The Government inherited a Conservative capitalism that believes in saving, in investment and, above all, in commitment. There was nothing in the Budget for the vast majority of medium-sized firms in middle England which underpin our economy and form its bedrock--the many thousands of firms employing millions of people who work hard and save hard simply to secure a decent living, and who are risk averse, not risk takers. There was nothing for those businesses or employees in the Budget. But there was something for them in Conservative Budgets.

The previous Government inherited an economy that had far too few such businesses--but we built them up. From 1986 to 1997, the number of firms with an annual turnover between £250,000 and £5 million rose by 70 per cent., and the number of firms turning over between £5 million and £10 million rose by 80 per cent. The number of businesses turning over less than £250,000 barely increased. Yet the Secretary of State for Trade and Industry announced yesterday that the Government will target the 10p tax relief at the bottom end of firms--at the 250,000 firms which will undoubtedly appreciate the benefit but which are not the firms that will deliver the growth, jobs and stability that our economy needs.

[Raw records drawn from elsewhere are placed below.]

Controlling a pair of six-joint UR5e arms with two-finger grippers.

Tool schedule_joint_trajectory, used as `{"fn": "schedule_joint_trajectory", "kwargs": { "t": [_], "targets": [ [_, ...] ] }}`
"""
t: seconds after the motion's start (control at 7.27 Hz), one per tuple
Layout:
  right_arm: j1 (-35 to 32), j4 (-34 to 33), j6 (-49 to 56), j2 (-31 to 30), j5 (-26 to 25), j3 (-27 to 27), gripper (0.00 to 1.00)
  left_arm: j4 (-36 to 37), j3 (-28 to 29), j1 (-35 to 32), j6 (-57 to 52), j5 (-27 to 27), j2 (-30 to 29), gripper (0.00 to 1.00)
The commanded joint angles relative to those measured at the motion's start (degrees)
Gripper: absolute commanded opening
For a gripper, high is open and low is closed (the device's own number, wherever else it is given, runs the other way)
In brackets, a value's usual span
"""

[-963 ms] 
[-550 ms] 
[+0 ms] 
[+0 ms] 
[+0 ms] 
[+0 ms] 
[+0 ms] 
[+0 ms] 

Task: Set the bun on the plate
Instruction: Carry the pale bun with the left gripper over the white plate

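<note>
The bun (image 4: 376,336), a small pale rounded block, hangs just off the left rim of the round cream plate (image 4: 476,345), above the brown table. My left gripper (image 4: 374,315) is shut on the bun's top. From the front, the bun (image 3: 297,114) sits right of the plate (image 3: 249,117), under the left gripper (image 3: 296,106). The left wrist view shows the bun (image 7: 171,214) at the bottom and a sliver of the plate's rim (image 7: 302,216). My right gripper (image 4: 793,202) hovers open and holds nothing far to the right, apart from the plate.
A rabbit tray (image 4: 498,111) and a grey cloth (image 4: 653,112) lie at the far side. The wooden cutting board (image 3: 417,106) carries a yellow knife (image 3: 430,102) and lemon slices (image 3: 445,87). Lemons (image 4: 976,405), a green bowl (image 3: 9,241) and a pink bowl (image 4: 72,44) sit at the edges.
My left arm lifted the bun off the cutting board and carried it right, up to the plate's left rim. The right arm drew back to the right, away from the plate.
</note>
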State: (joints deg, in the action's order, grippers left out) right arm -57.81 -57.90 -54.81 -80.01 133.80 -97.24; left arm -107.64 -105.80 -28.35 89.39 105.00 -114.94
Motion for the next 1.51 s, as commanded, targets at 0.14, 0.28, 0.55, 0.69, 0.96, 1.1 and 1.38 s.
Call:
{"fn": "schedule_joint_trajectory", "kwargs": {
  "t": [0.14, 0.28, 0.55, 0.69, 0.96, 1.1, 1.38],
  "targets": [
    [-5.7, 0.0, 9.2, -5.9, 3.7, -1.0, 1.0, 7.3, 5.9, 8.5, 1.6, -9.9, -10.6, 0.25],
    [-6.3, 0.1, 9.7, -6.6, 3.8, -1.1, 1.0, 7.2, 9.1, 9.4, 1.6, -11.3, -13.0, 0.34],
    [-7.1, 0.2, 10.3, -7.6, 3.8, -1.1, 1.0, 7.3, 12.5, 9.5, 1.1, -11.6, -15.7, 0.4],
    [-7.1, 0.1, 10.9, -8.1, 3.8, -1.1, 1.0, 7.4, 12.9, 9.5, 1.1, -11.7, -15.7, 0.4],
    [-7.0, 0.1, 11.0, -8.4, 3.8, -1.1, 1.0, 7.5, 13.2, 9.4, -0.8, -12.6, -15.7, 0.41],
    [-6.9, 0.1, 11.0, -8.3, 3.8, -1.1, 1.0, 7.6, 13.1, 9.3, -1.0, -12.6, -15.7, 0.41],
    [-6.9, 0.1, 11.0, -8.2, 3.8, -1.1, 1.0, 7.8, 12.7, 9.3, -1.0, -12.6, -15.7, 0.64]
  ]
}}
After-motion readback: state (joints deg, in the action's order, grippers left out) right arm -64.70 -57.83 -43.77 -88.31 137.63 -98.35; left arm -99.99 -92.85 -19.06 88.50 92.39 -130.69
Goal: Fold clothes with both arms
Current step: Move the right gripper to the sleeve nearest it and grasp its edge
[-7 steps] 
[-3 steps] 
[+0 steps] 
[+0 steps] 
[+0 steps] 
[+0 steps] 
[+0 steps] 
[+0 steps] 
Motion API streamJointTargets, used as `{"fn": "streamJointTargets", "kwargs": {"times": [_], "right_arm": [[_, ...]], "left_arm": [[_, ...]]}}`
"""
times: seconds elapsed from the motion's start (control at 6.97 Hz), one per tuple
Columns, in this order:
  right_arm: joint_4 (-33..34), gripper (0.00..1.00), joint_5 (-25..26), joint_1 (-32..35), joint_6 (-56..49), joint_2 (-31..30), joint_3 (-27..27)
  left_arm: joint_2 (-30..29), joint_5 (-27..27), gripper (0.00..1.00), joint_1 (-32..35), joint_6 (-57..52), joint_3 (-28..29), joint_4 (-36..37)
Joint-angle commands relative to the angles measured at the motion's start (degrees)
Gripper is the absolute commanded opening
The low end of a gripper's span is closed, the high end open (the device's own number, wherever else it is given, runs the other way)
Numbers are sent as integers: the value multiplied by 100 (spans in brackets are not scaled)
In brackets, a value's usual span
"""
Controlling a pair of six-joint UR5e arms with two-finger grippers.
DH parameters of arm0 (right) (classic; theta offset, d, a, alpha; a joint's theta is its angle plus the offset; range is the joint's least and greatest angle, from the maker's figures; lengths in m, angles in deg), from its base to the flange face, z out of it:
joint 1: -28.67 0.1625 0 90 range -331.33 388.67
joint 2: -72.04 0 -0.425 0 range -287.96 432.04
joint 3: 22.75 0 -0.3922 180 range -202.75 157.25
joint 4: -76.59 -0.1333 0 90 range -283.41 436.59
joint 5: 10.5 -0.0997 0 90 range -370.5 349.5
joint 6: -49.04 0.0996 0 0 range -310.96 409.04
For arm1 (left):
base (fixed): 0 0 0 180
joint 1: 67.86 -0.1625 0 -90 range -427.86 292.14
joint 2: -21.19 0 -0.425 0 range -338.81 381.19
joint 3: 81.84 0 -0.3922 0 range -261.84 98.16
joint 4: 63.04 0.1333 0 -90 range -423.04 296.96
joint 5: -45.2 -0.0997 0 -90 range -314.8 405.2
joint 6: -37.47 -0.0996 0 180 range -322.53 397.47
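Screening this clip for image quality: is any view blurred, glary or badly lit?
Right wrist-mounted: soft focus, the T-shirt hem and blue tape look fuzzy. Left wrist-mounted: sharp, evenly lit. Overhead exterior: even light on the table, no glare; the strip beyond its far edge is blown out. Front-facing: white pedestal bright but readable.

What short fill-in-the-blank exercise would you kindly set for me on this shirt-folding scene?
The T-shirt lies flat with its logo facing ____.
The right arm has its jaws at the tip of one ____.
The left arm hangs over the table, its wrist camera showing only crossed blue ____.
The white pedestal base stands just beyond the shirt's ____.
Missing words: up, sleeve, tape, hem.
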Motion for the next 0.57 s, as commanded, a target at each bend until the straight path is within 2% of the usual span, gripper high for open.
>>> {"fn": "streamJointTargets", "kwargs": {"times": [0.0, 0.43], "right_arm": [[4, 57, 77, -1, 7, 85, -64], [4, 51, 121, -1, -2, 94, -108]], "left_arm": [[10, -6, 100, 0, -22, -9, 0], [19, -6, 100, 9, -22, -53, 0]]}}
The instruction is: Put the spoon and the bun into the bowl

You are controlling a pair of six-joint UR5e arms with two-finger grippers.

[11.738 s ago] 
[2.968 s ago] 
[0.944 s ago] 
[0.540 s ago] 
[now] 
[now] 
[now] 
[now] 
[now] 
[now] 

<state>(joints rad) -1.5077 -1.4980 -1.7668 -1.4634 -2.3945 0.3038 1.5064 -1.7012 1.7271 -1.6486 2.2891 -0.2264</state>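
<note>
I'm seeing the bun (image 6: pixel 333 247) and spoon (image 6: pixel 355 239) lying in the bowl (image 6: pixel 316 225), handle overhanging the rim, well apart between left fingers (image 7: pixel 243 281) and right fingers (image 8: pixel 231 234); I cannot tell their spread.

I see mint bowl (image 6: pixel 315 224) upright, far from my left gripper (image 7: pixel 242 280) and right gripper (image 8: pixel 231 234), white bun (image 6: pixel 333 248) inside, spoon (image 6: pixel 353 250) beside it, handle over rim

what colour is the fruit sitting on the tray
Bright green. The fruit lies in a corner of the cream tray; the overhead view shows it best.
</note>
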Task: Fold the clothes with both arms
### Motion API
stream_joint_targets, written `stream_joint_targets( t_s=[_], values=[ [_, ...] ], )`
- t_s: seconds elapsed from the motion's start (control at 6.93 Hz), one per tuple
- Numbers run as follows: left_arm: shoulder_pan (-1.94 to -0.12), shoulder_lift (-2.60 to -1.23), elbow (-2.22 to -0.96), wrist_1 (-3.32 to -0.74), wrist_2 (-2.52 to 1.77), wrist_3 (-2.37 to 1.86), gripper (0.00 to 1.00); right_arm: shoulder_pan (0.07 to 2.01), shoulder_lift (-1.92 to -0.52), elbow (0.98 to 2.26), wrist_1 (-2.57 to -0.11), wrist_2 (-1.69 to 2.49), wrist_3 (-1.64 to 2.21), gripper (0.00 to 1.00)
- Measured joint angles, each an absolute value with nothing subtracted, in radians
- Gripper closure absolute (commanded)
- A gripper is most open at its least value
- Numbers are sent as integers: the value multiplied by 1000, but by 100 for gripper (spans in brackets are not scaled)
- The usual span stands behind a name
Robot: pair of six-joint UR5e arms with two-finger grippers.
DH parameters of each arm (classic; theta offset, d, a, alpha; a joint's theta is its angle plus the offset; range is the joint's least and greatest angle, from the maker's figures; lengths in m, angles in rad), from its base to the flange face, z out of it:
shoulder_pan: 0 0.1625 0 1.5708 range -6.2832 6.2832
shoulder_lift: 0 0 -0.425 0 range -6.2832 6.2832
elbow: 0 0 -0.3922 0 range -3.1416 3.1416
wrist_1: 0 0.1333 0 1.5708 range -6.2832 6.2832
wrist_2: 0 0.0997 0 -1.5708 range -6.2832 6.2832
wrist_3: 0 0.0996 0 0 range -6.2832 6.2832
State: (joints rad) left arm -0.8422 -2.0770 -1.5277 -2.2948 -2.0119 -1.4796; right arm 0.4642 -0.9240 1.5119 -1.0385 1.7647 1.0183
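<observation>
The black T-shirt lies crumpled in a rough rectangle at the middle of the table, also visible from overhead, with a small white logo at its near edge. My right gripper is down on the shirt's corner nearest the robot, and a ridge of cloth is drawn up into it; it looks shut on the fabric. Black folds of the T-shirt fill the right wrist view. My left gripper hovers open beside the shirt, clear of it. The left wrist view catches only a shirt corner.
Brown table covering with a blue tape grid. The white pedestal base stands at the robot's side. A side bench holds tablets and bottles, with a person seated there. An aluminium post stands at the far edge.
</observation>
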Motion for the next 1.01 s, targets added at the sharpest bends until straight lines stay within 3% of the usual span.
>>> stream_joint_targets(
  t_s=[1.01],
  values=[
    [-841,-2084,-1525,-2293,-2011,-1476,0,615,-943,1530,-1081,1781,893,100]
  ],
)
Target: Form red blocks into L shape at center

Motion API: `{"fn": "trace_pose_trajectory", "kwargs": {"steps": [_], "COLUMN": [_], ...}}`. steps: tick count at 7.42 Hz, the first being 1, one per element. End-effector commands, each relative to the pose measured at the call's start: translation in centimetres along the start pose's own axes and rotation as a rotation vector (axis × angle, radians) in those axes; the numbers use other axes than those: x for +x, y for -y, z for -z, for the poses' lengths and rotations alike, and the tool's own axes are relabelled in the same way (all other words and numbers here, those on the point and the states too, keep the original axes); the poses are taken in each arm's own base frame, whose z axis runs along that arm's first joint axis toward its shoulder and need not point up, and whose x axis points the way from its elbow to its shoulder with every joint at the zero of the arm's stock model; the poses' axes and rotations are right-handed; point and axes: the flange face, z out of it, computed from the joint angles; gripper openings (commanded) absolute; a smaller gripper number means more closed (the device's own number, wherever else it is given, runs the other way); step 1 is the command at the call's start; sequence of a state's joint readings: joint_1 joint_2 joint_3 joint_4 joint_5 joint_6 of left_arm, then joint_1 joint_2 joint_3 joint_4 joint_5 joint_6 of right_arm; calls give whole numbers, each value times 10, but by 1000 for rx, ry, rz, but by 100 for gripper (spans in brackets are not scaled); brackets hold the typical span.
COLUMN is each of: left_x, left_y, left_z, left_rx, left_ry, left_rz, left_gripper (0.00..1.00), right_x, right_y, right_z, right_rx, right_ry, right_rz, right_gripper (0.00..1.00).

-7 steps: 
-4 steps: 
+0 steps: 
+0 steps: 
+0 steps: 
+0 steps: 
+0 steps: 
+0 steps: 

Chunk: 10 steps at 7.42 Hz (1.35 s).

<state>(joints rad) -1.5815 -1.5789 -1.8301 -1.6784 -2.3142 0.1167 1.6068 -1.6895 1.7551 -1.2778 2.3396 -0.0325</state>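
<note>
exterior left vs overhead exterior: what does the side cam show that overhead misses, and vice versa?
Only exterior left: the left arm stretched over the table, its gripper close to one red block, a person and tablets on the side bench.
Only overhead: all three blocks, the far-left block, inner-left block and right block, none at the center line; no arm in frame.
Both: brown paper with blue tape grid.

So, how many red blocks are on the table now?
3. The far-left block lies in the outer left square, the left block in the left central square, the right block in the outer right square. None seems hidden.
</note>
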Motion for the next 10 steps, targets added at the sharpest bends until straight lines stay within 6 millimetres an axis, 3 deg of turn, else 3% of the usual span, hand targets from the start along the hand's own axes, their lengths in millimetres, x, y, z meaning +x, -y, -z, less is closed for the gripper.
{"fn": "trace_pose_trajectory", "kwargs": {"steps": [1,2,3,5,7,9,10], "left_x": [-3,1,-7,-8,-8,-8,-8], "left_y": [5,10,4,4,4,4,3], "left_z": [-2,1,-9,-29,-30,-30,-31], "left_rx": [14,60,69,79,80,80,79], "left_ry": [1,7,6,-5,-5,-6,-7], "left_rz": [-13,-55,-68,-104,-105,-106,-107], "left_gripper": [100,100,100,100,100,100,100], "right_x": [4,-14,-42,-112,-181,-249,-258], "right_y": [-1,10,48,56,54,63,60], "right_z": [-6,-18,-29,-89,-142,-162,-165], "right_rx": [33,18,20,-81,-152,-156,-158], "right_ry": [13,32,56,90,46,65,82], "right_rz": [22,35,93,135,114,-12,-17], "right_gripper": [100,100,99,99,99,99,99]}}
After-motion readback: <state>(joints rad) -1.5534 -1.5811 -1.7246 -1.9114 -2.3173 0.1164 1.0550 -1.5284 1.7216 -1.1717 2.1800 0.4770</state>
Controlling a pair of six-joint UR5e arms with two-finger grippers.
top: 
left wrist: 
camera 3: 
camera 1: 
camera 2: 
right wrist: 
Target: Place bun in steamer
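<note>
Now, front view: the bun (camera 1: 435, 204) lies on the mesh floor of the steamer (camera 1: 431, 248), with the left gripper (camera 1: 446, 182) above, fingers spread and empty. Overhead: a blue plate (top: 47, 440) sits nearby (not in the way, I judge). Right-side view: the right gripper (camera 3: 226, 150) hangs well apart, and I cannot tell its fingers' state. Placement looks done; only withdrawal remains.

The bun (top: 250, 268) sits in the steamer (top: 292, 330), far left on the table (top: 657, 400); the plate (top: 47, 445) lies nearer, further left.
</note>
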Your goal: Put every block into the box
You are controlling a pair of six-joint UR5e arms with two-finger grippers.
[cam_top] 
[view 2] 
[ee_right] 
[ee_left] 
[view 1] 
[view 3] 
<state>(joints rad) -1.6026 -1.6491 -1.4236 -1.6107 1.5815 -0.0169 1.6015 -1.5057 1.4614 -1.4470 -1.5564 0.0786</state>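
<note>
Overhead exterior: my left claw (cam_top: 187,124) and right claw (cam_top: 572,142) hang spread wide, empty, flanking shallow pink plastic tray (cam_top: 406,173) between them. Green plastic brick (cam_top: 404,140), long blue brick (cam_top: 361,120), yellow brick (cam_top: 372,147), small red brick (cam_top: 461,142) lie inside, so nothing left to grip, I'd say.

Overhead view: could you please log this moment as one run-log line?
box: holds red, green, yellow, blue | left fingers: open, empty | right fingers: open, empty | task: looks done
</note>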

What have the Government done to the bedrock of our economy? They have, for one thing, imposed stamp duty--which is a tax not only on expensive housing but on the typical premises of the typical British business. Recent research has shown that, for every 1 per cent. rise in stamp duty, there has been about a 3 per cent. fall in the value of that property.

How do those businesses grow and how do they raise money? They do not seek out serial entrepreneurs: they seek their bank manager. When their bank manager lends them money, he asks, "What is the value of your business?" The value of their business is tied up in their property. Therefore every time the Government hit the value of a property, they hit the business occupying it, the business's growth and the jobs that might have been created. I tell the Financial Secretary to the Treasury--who was recently the Minister with responsibility for small business--that the Government are doing that damage to small business.